The Biden Administration recently published its 2021 Regulatory Agenda, which lists regulations under active consideration by various agencies within the federal government. According to these proposals, the Biden administration is working to enact reforms to the American immigration system. Potentially impacted programs, like the H-1B visa program, continue to evoke heated political debate.
2021 Regulatory Agenda
According to a recent article by the Times of India, the recently announced proposals offer unique insight into what steps the Biden administration is taking to implement immigration reform. The semi-annual regulatory agenda provides a list of all proposed regulations and ensures the public has an opportunity to offer comments before they are finalized. The list is exhaustive, but certain proposals warrant specific discussion.
One notable proposal seeks to modernize H-1B requirements and oversight while providing flexibility in the F-1 student visa program, which allows noncitizen students to reside in the United States during their course of study.
The H-1B Program: A Background
The H-1B visa program allows for U.S. employers to temporarily employ foreign workers in specialty occupations, meaning that the occupation requires specialized knowledge and a bachelor’s degree or equivalent work experience. Historically, the visa is rooted in the H1 visa as outlined in the Immigration and Nationality Act (“INA”) of 1952. However, it was later split into the H-1A visa for nurses and the H-1B for specialized workers.

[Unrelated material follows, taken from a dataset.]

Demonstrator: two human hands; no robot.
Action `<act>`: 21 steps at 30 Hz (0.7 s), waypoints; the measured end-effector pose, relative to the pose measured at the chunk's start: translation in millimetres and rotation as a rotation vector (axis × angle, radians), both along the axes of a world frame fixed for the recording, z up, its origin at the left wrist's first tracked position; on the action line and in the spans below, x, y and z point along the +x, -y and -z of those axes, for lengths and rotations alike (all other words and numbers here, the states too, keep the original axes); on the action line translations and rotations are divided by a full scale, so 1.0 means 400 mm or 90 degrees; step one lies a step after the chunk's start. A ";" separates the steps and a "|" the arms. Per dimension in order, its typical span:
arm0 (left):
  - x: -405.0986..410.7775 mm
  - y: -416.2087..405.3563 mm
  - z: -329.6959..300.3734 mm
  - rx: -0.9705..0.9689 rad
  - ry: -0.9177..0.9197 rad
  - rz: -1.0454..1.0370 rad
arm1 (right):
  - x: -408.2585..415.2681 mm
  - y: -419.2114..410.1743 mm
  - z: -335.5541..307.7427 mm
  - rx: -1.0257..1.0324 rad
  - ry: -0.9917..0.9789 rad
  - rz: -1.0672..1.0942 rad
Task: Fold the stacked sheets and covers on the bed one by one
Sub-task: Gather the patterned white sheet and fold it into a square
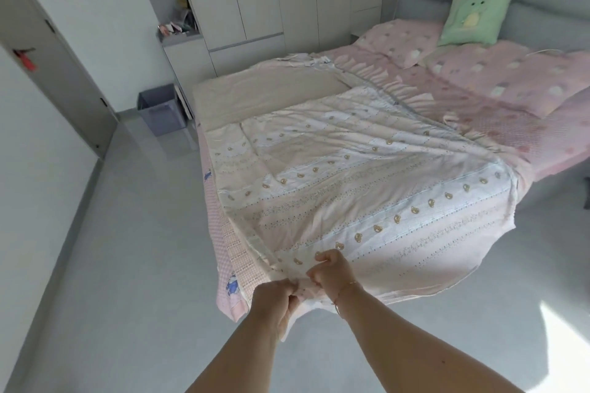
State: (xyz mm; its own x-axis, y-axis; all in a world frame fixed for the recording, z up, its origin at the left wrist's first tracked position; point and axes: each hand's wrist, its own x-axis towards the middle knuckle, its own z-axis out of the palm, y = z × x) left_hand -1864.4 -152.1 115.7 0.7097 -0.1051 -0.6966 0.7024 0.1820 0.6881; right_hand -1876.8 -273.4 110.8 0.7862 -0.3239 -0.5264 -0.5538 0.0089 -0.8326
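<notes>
Bear-print cover (360, 175): top layer of the stack on the bed (510, 99), spread from the foot toward twelve o'clock, its near corner bunched at six o'clock where both hands meet.
Left hand (274, 300): fingers curled round the gathered corner, gripping it.
Right hand (332, 268): touching the left at one o'clock of it, pinching the same edge.
Risk, grip: with both hands so close together, the far end will probably sag and skew when lifted.
Risk, overhang: the loose edge at three o'clock hangs off the bed; a pull could likely slide it to the floor (143, 233).
Risk, layers: the pink checked sheet (236, 252) underneath, at nine o'clock, may drag along if caught.
</notes>
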 end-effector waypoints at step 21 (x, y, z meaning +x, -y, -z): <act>0.193 -0.031 -0.172 -0.012 0.075 0.039 | 0.175 0.043 -0.046 0.565 -0.143 0.441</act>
State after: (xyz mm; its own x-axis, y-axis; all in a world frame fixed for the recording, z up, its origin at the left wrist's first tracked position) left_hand -1787.1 -139.8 184.5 0.7782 -0.1628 -0.6066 0.6274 0.1557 0.7630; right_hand -1807.0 -290.7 129.4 0.4435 -0.0941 -0.8913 -0.3368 0.9041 -0.2631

The H-1B program has become the subject of increasingly fierce debate in recent years. The Trump administration notably sought to substantially reduce the availability of the program, citing concerns that foreign workers who utilize the program displace qualified American workers by doing so. Many of Trump’s attempted restrictions were later set aside by courts or expired after he left office.
Modernization of the H-1B Program
According to the recently announced winter agenda, the Department of Homeland Security (“DHS”) may update the program by amending the definition of the employer-employee relationship. Although the guidelines do not specify the exact nature of this definitional change, it appears the goal is to provide flexibility for start-up businesses to utilize the program.

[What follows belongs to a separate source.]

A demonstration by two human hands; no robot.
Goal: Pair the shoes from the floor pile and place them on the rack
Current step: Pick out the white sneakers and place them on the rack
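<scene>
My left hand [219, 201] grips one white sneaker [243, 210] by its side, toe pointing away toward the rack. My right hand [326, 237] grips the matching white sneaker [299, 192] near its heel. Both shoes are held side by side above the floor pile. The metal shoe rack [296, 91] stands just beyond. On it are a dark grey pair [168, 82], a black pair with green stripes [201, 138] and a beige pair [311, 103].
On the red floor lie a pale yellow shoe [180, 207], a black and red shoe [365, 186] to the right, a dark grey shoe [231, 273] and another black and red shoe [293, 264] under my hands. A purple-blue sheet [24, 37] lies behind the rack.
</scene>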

Additionally, the agenda includes new proposed requirements and guidelines for site visits, aimed to mitigate fraud and misuse of the program. Site visits, of course, have recently become problematic with the increased prevalence of “work from home” business models during the ongoing COVID-19 pandemic.

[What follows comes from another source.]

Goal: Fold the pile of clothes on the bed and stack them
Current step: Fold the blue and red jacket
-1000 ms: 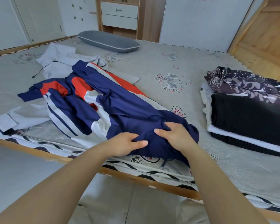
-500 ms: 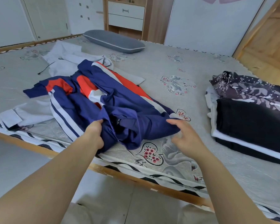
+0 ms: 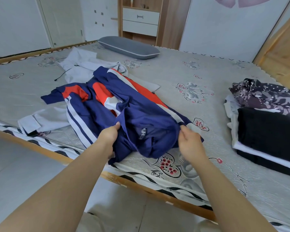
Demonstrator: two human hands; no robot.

These proposed regulatory changes coincide with recent calls by members of Congress to amend the H-1B visa program.
American Tech Workforce Act of 2021
Congressman Jim Banks (R-IN) recently introduced proposed legislation to build on Trump-era ideology that technology companies abuse the H-1B program to import cheaper labor from foreign tech workers. The bill would set a wage “floor” equal to either what Americans are being paid for the same position or $110,000, whichever is higher.
Significantly, the legislation would also end the Optional Practical Training (OPT) Program, which allows noncitizens who are in the United States on an F-1 student visa to work in the country for up to three years if they meet certain eligibility requirements.
The H-1B and F-1 visa programs have become targets for conservative politicians like Banks, who argue the world’s largest technology companies abuse the programs, thereby unfairly displacing American workers from high-paying jobs. Congressman Banks’ proposal arrives as the immigration provisions in the Build Back Better Act are actively being negotiated in Washington, DC.